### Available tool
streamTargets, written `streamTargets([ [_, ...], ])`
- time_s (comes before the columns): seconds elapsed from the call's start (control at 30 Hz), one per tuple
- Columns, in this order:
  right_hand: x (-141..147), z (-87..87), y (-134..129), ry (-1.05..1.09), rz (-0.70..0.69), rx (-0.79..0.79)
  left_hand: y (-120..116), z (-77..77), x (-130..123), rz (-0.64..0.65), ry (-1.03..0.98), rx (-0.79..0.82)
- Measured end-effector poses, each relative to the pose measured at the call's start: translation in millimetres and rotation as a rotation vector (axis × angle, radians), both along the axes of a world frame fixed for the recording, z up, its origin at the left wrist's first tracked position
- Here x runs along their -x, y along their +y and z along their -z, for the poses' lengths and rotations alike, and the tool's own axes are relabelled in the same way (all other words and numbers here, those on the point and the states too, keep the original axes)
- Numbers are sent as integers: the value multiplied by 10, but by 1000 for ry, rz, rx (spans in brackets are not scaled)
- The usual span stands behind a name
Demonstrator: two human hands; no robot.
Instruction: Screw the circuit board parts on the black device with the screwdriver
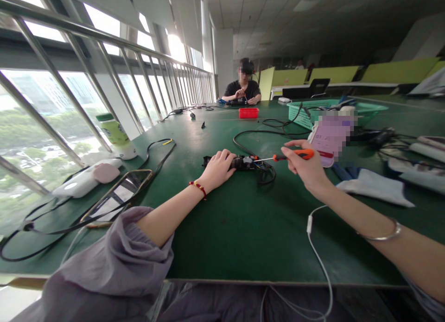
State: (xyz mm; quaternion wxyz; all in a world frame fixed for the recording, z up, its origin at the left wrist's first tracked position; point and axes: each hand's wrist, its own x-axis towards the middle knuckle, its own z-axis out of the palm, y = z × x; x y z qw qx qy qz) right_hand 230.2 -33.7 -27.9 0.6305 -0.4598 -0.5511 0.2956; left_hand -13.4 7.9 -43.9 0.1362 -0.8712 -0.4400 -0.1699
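Note:
My left hand [219, 167] is closed over a black cylindrical device [243, 163] lying on the green table, pressing it down. Out of the device's right end come a black cable and thin wires [267, 170], looped on the tabletop. In my right hand [304, 167] is a screwdriver [302, 154] with an orange and black handle, held nearly level between thumb and fingers. Its thin shaft points left, with the tip at the wired end of the device. Whether the tip sits in a screw is too small to tell.
A red box [248, 113] and a green basket [299, 116] with cables stand farther back. A phone [332, 139] is upright at right; another phone [120, 197] lies left, near a green-lidded cup [116, 135]. A white cable [318, 257] hangs over the front edge. A co-worker [242, 83] sits opposite.

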Motion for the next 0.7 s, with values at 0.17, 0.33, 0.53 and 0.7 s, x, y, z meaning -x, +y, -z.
streamTargets([
  [0.17,14,-13,1,98,-46,-114,-3,-3,5,0,6,1],
  [0.33,-29,-24,6,3,57,-48,0,5,9,4,4,-5],
  [0.53,-32,-55,14,21,34,-99,3,2,7,3,4,-6],
  [0.7,-55,-93,26,46,24,-1,-10,-8,1,0,2,1],
])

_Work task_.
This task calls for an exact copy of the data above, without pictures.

_Answer below_.
### Available tool
streamTargets, written `streamTargets([ [_, ...], ])`
- time_s (comes before the columns): seconds elapsed from the call's start (control at 30 Hz), one per tuple
- Columns, in this order:
  right_hand: x (-141..147), z (-87..87), y (-134..129), ry (-1.05..1.09), rz (-0.70..0.69), rx (-0.79..0.79)
  left_hand: y (-120..116), z (-77..77), x (-130..123), rz (-0.64..0.65), ry (-1.03..0.98), rx (-0.79..0.82)
- Measured end-effector poses, each relative to the pose measured at the call's start: translation in millimetres and rotation as a rotation vector (axis × angle, radians), both along the axes of a world frame fixed for the recording, z up, its origin at the left wrist's first tracked position
- Here x runs along their -x, y along their +y and z along their -z, for the poses' lengths and rotations alike, and the tool's own axes are relabelled in the same way (all other words and numbers here, those on the point and the states too, keep the original axes)
- Numbers are sent as integers: the value multiplied by 10, but by 1000 for ry, rz, rx (spans in brackets are not scaled)
- The usual span stands behind a name
Demonstrator: two human hands; no robot.
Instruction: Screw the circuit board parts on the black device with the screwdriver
State: (xyz mm; quaternion wxyz; all in a world frame fixed for the recording, z up, its origin at the left wrist's first tracked position; point and axes: each hand's wrist, its own x-axis towards the middle knuckle, its own z-axis out of the palm, y = z × x; x y z qw qx qy qz) right_hand 230.2 -33.7 -27.9 0.6305 -0.4598 -0.5511 0.2956; left_hand -13.4 7.9 -43.9 0.1362 -0.8712 -0.4400 -0.1699
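Note:
My left hand [219, 167] is closed over a black cylindrical device [243, 163] lying on the green table, pressing it down. Out of the device's right end come a black cable and thin wires [267, 170], looped on the tabletop. In my right hand [304, 167] is a screwdriver [302, 154] with an orange and black handle, held nearly level between thumb and fingers. Its thin shaft points left, with the tip at the wired end of the device. Whether the tip sits in a screw is too small to tell.
A red box [248, 113] and a green basket [299, 116] with cables stand farther back. A phone [332, 139] is upright at right; another phone [120, 197] lies left, near a green-lidded cup [116, 135]. A white cable [318, 257] hangs over the front edge. A co-worker [242, 83] sits opposite.
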
Motion for the next 0.7 s, with values at 0.17, 0.33, 0.53 and 0.7 s, x, y, z meaning -x, +y, -z.
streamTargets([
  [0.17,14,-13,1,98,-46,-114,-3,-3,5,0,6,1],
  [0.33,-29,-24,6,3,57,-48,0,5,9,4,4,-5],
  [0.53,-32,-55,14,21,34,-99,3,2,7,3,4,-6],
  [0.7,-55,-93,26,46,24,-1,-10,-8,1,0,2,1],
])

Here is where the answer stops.